- [Problem details]
Copy out the listing in full, exactly as written, but not its pictures.

START Dataset section

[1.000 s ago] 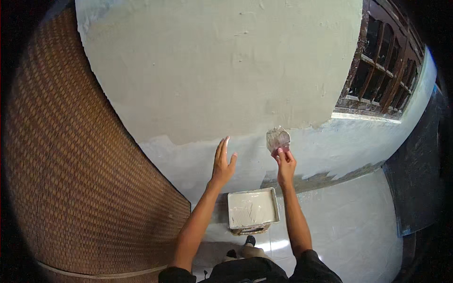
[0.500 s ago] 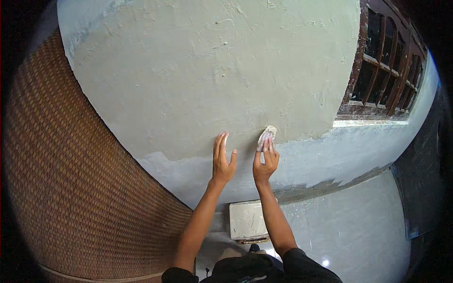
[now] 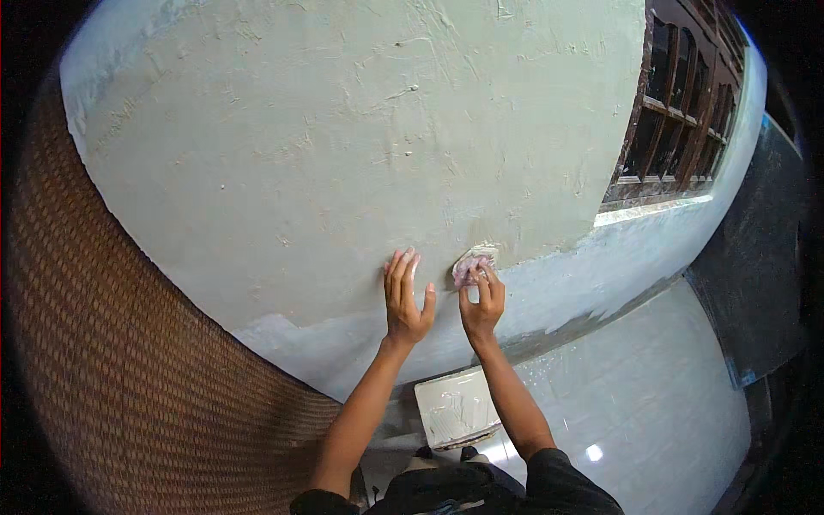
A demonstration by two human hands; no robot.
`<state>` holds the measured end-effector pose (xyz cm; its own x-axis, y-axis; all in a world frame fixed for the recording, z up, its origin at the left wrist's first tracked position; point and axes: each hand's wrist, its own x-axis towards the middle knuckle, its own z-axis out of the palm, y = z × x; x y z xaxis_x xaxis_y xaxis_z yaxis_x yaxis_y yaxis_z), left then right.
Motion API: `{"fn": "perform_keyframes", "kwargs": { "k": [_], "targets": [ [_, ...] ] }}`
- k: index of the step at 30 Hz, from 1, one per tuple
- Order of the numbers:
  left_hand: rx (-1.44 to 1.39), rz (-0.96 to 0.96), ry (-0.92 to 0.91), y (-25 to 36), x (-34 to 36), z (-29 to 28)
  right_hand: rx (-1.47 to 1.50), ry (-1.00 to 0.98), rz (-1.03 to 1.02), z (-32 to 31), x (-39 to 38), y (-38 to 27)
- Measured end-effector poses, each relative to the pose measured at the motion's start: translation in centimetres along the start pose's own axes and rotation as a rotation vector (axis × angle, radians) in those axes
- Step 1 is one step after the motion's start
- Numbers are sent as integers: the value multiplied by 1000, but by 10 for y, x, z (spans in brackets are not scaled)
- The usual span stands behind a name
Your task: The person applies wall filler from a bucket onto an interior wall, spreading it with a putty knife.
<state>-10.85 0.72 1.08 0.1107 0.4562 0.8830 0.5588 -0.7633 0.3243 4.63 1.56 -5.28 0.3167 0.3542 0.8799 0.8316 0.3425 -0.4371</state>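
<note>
So on the far left there's a brown woven mat next to the wall, which has a cream coat up top and paler stuff below. Left hand is empty with fingers spread, up by the wall; can't tell if it's touching. Then a tray of cream paste down low, and the right hand pinching a paste-smeared scraper near the coat's bottom edge. Farther right, a brown framed window, then a dark panel.
</note>
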Motion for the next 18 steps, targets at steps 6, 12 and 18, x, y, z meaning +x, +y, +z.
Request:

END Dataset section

- [Output of the task]
[1.000 s ago] 
[0.500 s ago] 
[now] 
A demonstration by two human hands; no robot.
`<state>` holds the measured end-effector pose (xyz cm; its own x-axis, y-axis; all in a world frame fixed for the recording, z up, its origin at the left wrist's first tracked position; point and axes: each hand's wrist, its own x-axis towards the middle knuckle, its own z-axis out of the palm, y = z × x; x y z xaxis_x xaxis_y xaxis_z yaxis_x yaxis_y yaxis_z), left then right.
Motion API: `{"fn": "perform_keyframes", "kwargs": { "k": [_], "targets": [ [_, ...] ] }}`
- k: index of the step at 30 Hz, from 1, one per tuple
- Order of the numbers:
  left_hand: rx (-1.44 to 1.39), rz (-0.96 to 0.96), ry (-0.92 to 0.91), y (-25 to 36), x (-34 to 36), z (-29 to 28)
  right_hand: rx (-1.47 to 1.50), ry (-1.00 to 0.98), rz (-1.03 to 1.02), z (-32 to 31), x (-39 to 38), y (-38 to 27)
- Measured end-effector poses, each relative to the pose measured at the motion's start: translation in centimetres along the start pose's own axes and rotation as a rotation vector (axis × angle, radians) in those axes
- Step 1 is one step after the motion's start
- Numbers are sent as integers: the value multiplied by 1000, but by 10 for y, x, z (spans in brackets are not scaled)
- The usual span stands behind a name
Your task: The person applies wall filler from a bucket onto an interior wall, spreading it with a putty knife.
<state>-10.85 0.72 1.08 0.1107 0.4562 0.8830 0.5588 -0.7633 0.3243 4.63 1.56 -5.28 0.3167 0.3542 0.8799 0.8316 0.3425 -0.4371</state>
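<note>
So on the far left there's a brown woven mat next to the wall, which has a cream coat up top and paler stuff below. Left hand is empty with fingers spread, up by the wall; can't tell if it's touching. Then a tray of cream paste down low, and the right hand pinching a paste-smeared scraper near the coat's bottom edge. Farther right, a brown framed window, then a dark panel.
</note>
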Motion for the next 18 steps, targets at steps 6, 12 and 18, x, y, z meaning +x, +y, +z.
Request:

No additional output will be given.